Theo grabbed Colin’s outstretched hand, shaking it firmly, “Deal.”
Colin lightly smirked; he then spoke the beginning of the mantra he and Anthony had conjured on one night of plans and drinks, “To the quell,”
Benedict and Harry spoke in unison, conviction in their tone, “For the quill.”
To the quell. To the end of terror, of fear, of separation, of cruelty.
For the quill. For freedom, for the truth, for family. For Penelope.

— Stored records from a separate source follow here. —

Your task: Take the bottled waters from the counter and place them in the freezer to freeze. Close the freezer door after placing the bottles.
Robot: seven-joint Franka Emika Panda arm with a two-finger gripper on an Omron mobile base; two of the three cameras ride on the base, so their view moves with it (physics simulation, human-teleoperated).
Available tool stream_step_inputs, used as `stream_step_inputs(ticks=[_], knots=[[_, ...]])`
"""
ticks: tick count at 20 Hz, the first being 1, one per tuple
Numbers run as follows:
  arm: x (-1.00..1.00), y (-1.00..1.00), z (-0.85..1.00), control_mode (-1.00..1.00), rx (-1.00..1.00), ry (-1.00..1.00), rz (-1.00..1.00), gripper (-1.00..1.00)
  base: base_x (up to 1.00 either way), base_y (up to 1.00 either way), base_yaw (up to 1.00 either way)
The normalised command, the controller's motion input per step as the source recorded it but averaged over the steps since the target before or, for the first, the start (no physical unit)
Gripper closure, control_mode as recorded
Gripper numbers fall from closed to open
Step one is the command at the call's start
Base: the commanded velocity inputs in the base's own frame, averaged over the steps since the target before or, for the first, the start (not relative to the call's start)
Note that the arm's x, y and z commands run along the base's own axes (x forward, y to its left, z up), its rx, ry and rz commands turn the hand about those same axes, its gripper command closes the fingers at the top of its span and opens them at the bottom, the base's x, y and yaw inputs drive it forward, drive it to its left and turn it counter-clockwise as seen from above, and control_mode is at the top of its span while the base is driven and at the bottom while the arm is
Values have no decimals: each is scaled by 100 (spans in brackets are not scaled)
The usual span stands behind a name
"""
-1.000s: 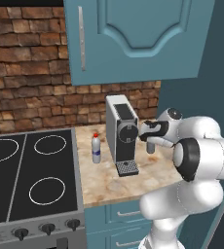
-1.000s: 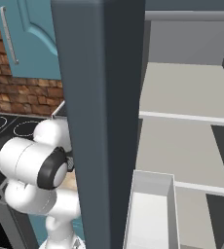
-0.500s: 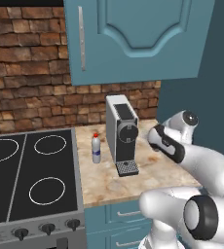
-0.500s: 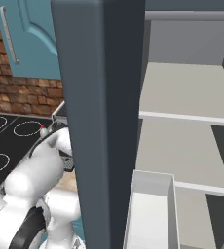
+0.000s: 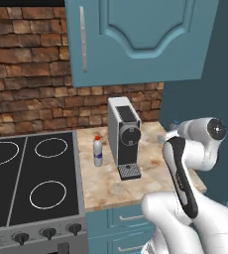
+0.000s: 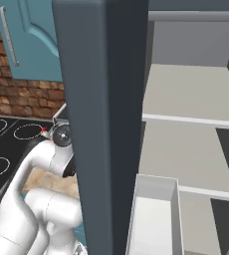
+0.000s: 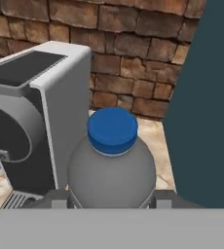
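Arm point(image 5: 185, 173) bent, reaching forward; pincer point(image 7: 111, 197) clamped on grey-blue bottle point(image 7: 111, 170), fingertips point(image 7: 60, 198) flanking it.

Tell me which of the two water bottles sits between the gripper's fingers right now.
The grey bottle with the blue cap, to the right of the coffee machine. The red-capped bottle stands untouched on the counter, left of the machine.

We saw a grey bottle point(image 7: 111, 175) with a blue cap, a second bottle point(image 5: 98, 152) clear-white with red cap and blue label, a grey-and-black coffee machine point(image 5: 124, 137), a beige marbled counter point(image 5: 111, 181), a reddish-brown brick wall point(image 5: 31, 89), teal cabinets point(image 5: 141, 39), a slate-blue freezer door point(image 6: 104, 124) and grey shelves point(image 6: 191, 94).
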Motion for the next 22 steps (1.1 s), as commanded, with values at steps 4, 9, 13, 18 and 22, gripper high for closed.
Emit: stream_step_inputs(ticks=[4, 9, 13, 18, 22], knots=[[-89, 7, 100, -100, 0, -9, -7, 100, 0, 0, 0], [-77, 9, 100, -100, 9, 2, -7, 100, 0, 0, 0], [-96, 29, 69, -100, 14, 1, -12, 100, 0, 0, 0], [-20, 11, -2, 100, 0, -4, -5, 100, -80, 46, -23], [0, 0, 0, 100, 0, 0, 0, 100, -100, 46, -31]])
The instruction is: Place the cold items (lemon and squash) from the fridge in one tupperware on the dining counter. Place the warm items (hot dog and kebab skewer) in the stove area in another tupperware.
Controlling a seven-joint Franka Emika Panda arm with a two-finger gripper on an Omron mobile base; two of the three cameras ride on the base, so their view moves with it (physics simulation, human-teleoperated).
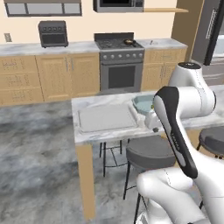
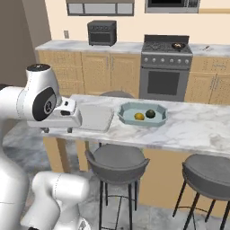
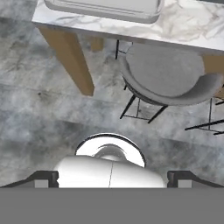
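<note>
Hand wide, empty, at counter near edge, above stool.

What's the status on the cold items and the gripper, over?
Gripper open, empty, pointing down over the floor by the stool. Lemon and squash already in the blue tupperware. Grey tupperware empty. Nothing in the way.

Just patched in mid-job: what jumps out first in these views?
The pale blue tupperware tray on the white marble dining counter already holds a yellow lemon and a dark green squash. Beside it, nearer the arm, lies a flat grey tupperware, empty. The gripper hangs with its jaws wide apart, holding nothing, above the floor beside a round grey bar stool.
</note>
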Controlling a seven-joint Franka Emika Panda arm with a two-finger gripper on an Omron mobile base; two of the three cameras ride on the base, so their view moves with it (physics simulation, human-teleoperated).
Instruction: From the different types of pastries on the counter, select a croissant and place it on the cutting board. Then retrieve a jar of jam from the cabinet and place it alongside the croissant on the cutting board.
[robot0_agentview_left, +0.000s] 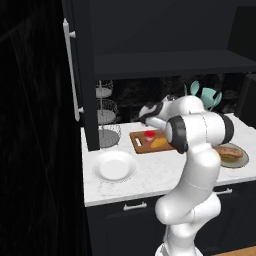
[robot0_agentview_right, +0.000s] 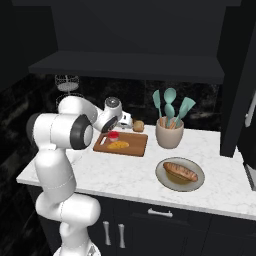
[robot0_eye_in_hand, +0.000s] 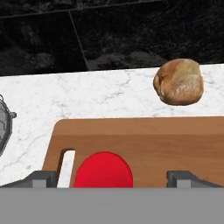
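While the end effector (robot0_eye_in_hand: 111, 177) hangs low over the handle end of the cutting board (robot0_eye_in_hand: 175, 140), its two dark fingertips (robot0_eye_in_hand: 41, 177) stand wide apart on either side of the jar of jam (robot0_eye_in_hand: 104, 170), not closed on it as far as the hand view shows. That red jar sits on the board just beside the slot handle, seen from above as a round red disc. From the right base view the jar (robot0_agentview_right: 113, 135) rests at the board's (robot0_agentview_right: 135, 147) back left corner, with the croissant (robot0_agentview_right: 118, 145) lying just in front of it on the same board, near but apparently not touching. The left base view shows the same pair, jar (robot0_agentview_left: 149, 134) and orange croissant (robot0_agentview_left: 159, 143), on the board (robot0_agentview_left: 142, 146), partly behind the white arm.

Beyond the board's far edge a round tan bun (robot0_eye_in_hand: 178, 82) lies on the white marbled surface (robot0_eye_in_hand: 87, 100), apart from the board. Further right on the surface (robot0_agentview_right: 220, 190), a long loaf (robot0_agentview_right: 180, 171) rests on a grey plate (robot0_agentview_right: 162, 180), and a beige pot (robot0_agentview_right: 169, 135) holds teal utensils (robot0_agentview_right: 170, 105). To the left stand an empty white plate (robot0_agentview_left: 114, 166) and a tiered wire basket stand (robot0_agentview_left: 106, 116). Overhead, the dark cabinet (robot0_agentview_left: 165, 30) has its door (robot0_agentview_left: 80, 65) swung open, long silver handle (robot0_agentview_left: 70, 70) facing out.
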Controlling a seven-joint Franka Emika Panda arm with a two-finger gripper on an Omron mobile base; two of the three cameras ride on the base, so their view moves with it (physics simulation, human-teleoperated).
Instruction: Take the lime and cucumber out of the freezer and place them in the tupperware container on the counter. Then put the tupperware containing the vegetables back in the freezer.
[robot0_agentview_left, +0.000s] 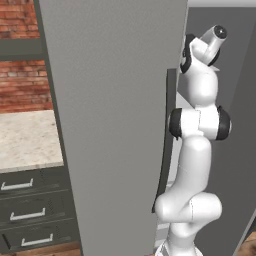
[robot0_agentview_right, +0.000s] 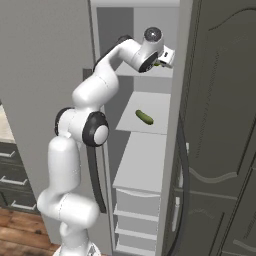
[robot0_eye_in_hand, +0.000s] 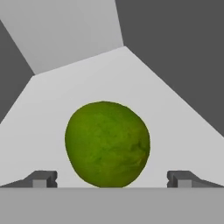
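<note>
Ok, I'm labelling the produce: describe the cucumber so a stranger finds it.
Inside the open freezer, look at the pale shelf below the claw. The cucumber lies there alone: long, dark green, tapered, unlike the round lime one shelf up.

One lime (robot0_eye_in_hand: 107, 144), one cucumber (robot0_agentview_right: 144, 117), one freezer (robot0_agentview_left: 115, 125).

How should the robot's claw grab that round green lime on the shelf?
Probably across the lime's widest middle, coming straight on as the open gripper already faces it. It is round, sits alone on the flat shelf, and lies centred between the two fingertips, so they can close on both sides.
</note>
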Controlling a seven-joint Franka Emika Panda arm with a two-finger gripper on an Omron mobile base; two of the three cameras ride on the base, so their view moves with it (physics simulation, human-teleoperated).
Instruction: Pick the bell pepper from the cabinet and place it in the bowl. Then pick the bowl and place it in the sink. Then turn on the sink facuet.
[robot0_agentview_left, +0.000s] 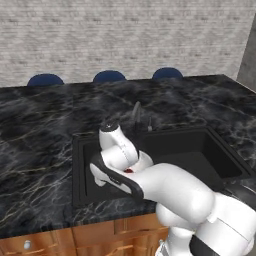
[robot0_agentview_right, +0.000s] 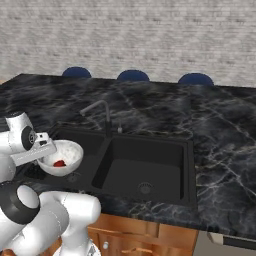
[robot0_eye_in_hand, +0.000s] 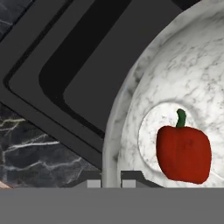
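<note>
Stretching across the whole scene is a black marble counter (robot0_agentview_right: 210, 130), with three blue chair tops (robot0_agentview_right: 133, 75) poking up behind its far edge and wooden drawers (robot0_agentview_left: 40, 242) under the near edge.

Set into the counter is the sink (robot0_agentview_right: 145, 172), black, two basins with a divider between them. The faucet (robot0_agentview_right: 101, 111) stands at the sink's back edge, about in line with the divider, spout arching out toward the left basin.

The arm (robot0_agentview_left: 170, 192) comes up from the near side and its wrist bends over the left basin. In the right base view the bowl (robot0_agentview_right: 61, 157) hangs at the left basin's near-left corner, above the basin, tilted a bit toward the camera.

The gripper (robot0_eye_in_hand: 111, 177) has the bowl's rim between its fingers; the hand view shows one tip on each side of the rim, so it's clamped on the bowl.

The pepper (robot0_eye_in_hand: 183, 152) sits in the bowl's flat bottom, stem pointing up in the hand view. It shows as a small red spot inside the bowl from the right base view too.
</note>
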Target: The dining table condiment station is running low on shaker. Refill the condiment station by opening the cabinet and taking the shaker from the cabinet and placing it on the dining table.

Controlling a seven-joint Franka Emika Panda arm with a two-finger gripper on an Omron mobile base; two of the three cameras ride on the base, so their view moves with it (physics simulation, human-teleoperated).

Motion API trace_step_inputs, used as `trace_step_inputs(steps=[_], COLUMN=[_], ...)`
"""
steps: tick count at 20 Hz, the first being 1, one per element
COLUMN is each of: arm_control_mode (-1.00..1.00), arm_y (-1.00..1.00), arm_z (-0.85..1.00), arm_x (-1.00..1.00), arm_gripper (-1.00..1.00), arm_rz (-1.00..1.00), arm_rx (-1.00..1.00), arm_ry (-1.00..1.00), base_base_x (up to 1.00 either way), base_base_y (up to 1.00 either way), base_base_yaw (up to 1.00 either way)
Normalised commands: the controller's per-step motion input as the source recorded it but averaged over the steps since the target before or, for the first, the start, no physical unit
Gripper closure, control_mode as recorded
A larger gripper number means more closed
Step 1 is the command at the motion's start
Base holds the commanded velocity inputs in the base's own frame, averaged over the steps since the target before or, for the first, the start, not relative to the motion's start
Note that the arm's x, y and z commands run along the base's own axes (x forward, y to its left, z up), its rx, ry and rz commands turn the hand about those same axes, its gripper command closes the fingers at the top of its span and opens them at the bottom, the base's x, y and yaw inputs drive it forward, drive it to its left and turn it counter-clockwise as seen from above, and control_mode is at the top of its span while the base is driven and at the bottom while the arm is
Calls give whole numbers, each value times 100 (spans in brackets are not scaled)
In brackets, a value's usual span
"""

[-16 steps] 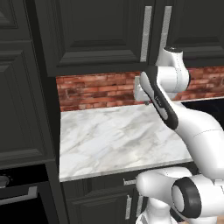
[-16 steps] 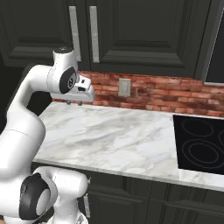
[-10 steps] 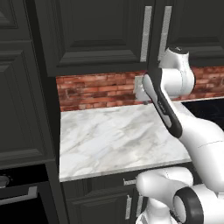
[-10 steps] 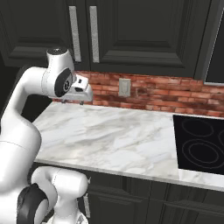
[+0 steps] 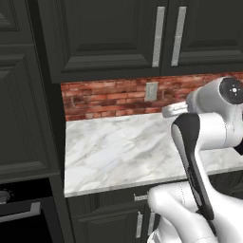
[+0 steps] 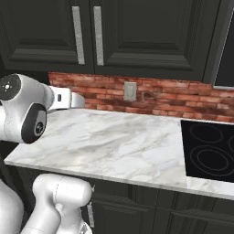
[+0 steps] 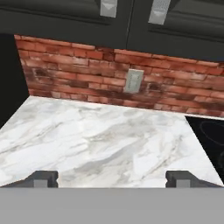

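The cabinet (image 5: 109,38) hangs above the counter with both dark doors shut; its two silver bar handles (image 5: 159,35) run side by side down the middle. In the right base view the same cabinet (image 6: 137,32) is also closed. My gripper (image 7: 112,179) hovers open over the marble counter and faces the brick wall, with nothing between its fingertips (image 7: 43,178). The handles' lower ends (image 7: 159,9) show at the top of the hand view, well above the gripper. The shaker is hidden behind the shut doors. The dining table is out of view.
A marble counter (image 5: 118,147) runs below the cabinet, backed by red brick (image 6: 160,98) with a wall outlet (image 7: 132,81). A black cooktop (image 6: 210,151) lies at the counter's right end. A tall dark cabinet (image 5: 23,95) and an oven (image 5: 19,213) stand to the left.
The arm has drawn back toward the base and sunk a little, so the hand sits farther from the brick wall. The cabinet doors stay shut.
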Motion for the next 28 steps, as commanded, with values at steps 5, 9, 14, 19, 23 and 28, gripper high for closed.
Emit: trace_step_inputs(steps=[5,9,14,19,23,28], arm_control_mode=[-100,-100,-100,-100,-100,-100], arm_y=[-25,-42,-28,-5,-6,-16], arm_z=[69,53,2,35,49,48], arm_x=[6,23,34,5,8,25], arm_gripper=[-100,-100,-100,-100,-100,-100], arm_rz=[-2,0,0,3,14,11], arm_rx=[-3,0,6,-1,-8,0], arm_ry=[-49,-34,-2,-19,-30,-23], base_base_x=[0,0,0,0,0,0], base_base_y=[0,0,0,0,0,0], base_base_yaw=[0,0,0,0,0,0])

“For the quill.” Theo echoed, quickly catching on to the little saying. Colin suddenly felt less terrified for the first time in months. He then felt Benedict walk up towards him and pull him into a much needed embrace. Colin leaned into the feeling.
Wait for me, Penelope.
I will do everything in my power to get you back.
It was quiet.
The air settling into dust on the lavish gold brocade and jeweled chandeliers was the only movement that grazed the expanse of the chambers. The crimson silk, the angelic paintings, the lavender scent. All extravagance; no feeling, no substance, no sound.
But the quiet was much preferred, better than —
The double doors abruptly screeched open with an almost deafening echo. Light streamed through the crack; a bristle of warmth enveloped the room. It should have been relieving, if it were not for the footsteps that followed.
“Brimsley told me you have not been eating your meals.”
Silence. The light particles from the ocher glow of the candle-lit hallways filtered through the silence. Maybe one day the light could cut through the quiet.
For now, the Queen intended to cut through it first, “If you die, they will all perish too.” Her Majesty’s shadow now blocked the luster; it was dim again, “You do know that, don’t you, child?”
Not all the luster, though.
“Or shall I say, Penelope Featherington.”
Her auburn curls still gleamed even without any light.